Whether the defendants made misrepresentations by way of the 5.22pm Representations
112 Mr Budhrani says that Ms Alie and Ms Song falsely made the 5.22pm Representations – that his equity was in deficit of US$127,000 and a sale of 16 contracts would remove the deficit – when that would not have made a difference to the said deficit. Mr Budhrani’s case is that the 5.22pm Representations included that the sale of 16 contracts alone would remove the deficit, since he denies that the 5.22pm Representations “took into account the funds that [Mr Budhrani] had said he would bring in to address the prevailing shortfall in the margin required to hold the positions in his account.” The defendants say that Ms Alie made the 5.22pm Representations having taken into account the funds that Mr Budhrani had said he would bring in to address the shortfall in the margin required to hold his contracts. Further, they aver that Mr Budhrani did not rely and/or is estopped from claiming that he relied on the 5.22pm Representations.

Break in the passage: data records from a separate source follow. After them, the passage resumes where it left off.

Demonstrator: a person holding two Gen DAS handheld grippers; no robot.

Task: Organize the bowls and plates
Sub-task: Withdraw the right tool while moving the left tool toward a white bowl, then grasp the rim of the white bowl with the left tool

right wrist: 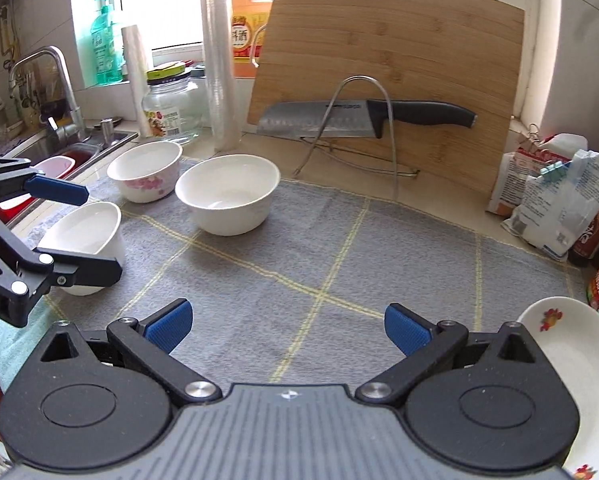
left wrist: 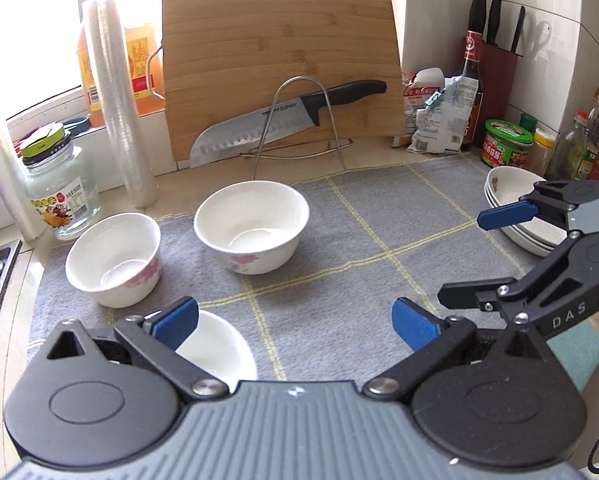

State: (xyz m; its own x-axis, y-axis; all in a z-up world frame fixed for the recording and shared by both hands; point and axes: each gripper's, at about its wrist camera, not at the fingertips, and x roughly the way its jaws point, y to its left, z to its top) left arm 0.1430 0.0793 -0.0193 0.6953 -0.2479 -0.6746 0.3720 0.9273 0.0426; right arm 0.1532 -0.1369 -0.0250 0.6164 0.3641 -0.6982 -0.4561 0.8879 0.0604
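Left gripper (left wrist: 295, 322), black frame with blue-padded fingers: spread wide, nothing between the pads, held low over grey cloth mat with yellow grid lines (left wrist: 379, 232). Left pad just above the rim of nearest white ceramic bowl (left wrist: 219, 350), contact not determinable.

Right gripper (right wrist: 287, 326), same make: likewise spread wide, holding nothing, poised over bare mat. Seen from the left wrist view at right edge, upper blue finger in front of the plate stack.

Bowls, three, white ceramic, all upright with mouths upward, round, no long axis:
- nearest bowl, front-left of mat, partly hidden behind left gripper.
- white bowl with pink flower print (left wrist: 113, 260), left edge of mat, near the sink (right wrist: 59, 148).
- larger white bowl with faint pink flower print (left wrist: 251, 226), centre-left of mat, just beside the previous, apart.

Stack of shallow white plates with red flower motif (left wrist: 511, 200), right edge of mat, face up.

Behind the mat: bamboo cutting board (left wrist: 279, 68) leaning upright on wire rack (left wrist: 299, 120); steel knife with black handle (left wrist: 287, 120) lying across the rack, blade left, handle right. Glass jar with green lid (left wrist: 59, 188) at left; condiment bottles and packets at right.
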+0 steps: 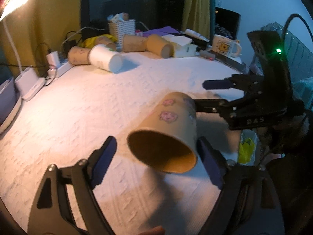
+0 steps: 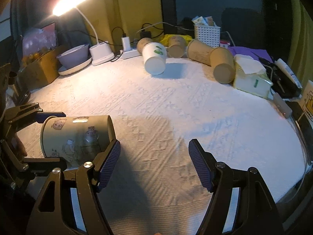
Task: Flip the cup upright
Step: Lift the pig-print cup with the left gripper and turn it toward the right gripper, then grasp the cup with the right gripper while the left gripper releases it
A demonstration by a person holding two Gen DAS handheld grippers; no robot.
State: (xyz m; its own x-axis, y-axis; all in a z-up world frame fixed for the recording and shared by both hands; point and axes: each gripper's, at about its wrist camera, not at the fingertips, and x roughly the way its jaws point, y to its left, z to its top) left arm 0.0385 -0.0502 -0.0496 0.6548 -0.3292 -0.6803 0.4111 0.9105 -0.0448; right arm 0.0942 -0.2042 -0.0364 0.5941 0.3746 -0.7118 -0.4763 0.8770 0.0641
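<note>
The cup (image 1: 168, 131) is seen on its side, mouth toward the left gripper (image 1: 156, 160), whose spread jaws flank it ungripped. The right gripper (image 2: 154, 164) is held released nearby. Grasping and uprighting are left.

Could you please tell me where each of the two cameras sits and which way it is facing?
Left wrist: on the left gripper, looking along its open fingers into the mouth of the brown paper cup; the right gripper shows at right.
Right wrist: on the right gripper, facing across the white tablecloth towards the desk lamp; the left gripper shows at left.
Shared: cup, cloth, toppled white cup.
</note>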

113 I find that Ms Alie did not make the 5.22pm Representations. She told Mr Budhrani that his account had an equity deficit of US$127,000, but not that a sale of 16 contracts alone would remove the deficit.
114 First, Ms Alie told Mr Budhrani that the sale of 16 contracts would remove the deficit provided that he transfers moneys, amounting to the initial margin, to his account. Ms Alie said:
So based on the current market, right, you… I’m using the… I’m using the margin… the initial margin… hold on, ah. Another 16 lots that you need to reduce, at least, at the moment.
Yeah, correct. That is only to bring up to positive, because currently it’s deficit.
[emphasis added]
I therefore disagree that the 5.22pm Representations were made.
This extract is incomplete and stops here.